Columnstore Indexes – part 132 (“What’s missing in Columnstore indexes in the year 2026”)

Continuation from the previous 131 parts, the whole series can be found at https://www.nikoport.com/columnstore/.
Note: the original post was written on the 3rd of December 2025 in a moment of inspiration and a significant rewrite was done on the 7th of December 2025.

After spending some time thinking about the best way to come back to writing about Columnstore Indexes, after 5 and half years hiatus, I came to a conclusion that I have never published a post on what is still missing. With that in mind, I decided to mark my comeback to writing technical posts on my blog with rather simple post on the things that are needed, but did not made into the SQL Server – based engines so far (as of December 2025).
Over the last decade all of them were shared with Microsoft, but were never prioritized by the engineering group.

I want to stress underline my huge respect for the engineers working on the Columnstore Indexes (from time to time, haha) who are giving all their best.

The key painpoints are (they are sorted by the expected impact):
1. Inefficiency of the Columnstore operations (Dictionary Pressure & Fast Copy of Columnstore Data).
2. No configurability on the Row Group sizes.
3. Real-world complex queries batch mode performance downgrades (Row-group level aggregations, Faster Joins between Columnstore Tables, Persisted Computed Columns, better Query Optimization for Columnstore Indexes).
4. Impossibility of Online Operations without partitioning (Resumable Indexes).
5. Lack of the Replication Support (Replication, CDC (for CCI), CT, Fabric Mirroring, CES).
6. Feature support (Temporary Columnstore & Memory-optimized TempDB metadata)

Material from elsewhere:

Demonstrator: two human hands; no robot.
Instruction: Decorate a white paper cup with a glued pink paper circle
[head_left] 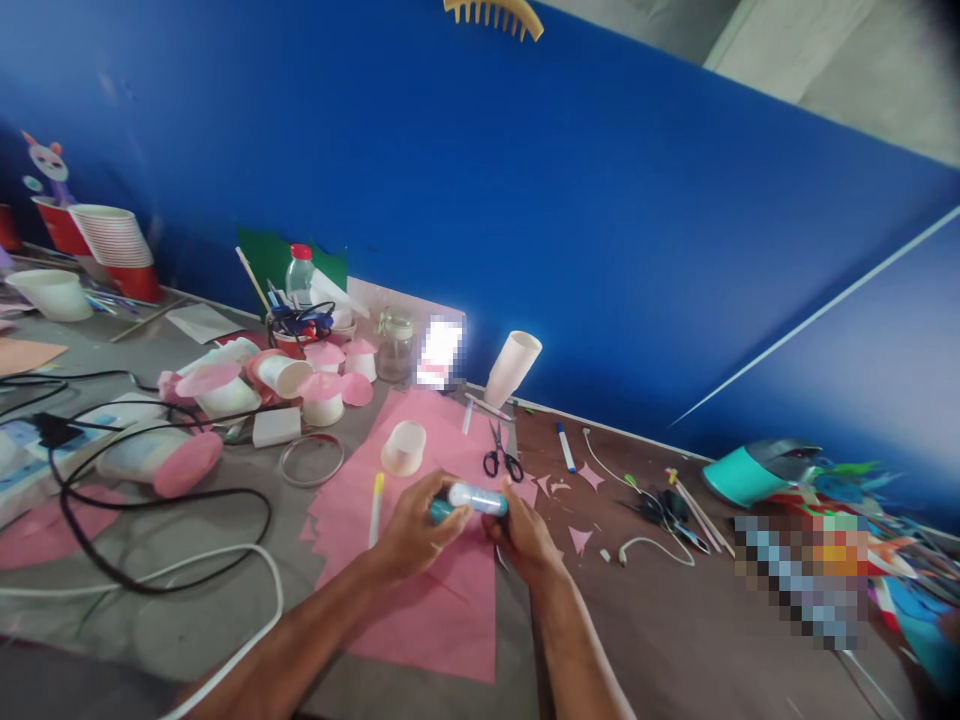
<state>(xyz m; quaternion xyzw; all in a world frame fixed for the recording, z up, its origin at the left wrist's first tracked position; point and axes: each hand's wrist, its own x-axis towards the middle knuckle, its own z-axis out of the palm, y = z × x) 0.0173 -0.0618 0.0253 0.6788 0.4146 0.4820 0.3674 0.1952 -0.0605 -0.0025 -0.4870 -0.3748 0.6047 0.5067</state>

With that, here is my current top Columnstore Wish List:
1. Big Dictionaries
2. Fast Copy of Columnstore Data
3. Configurable sizes for the Row Groups
4. Row Group – level aggregation
5. Faster Joins between Columnstore Tables
6. Persisted Computed Columns
7. Better Query Optimization of Columnstore Indexes
8. Online Resumable Build/Rebuild of the Columnstore Indexes
9. Lack of the Replication Support
10. Better feature support for Columnstore Indexes

2026 Columnstore Wish List

1. Big Dictionaries

I was rather hopeful for the SQL Server 2025 to address the Dictionary Pressure, and after trying out SQL Server 2025 RTM (1700.0.1000.7) I was disappointed. A lot of the words in this blog post was spent on the need of controlling the size of the Row Groups, and with Dictionary Pressure there is no escape. One could have wished avoiding using strings in the Fact tables, but unless you are not an NVTP (Not-Very-Technical-Person), you must know how reality looks like.
There are some great improvements in SQL Server 2022 and SQL Server 2025 for the strings, but this one – the maximum size of the dictionary – stays the same since SQL Server 2012. I did not tested Azure SQL Database and Azure SQL Managed Instance, but if there is something different out there – I am sure somebody will correct me very publicly. :)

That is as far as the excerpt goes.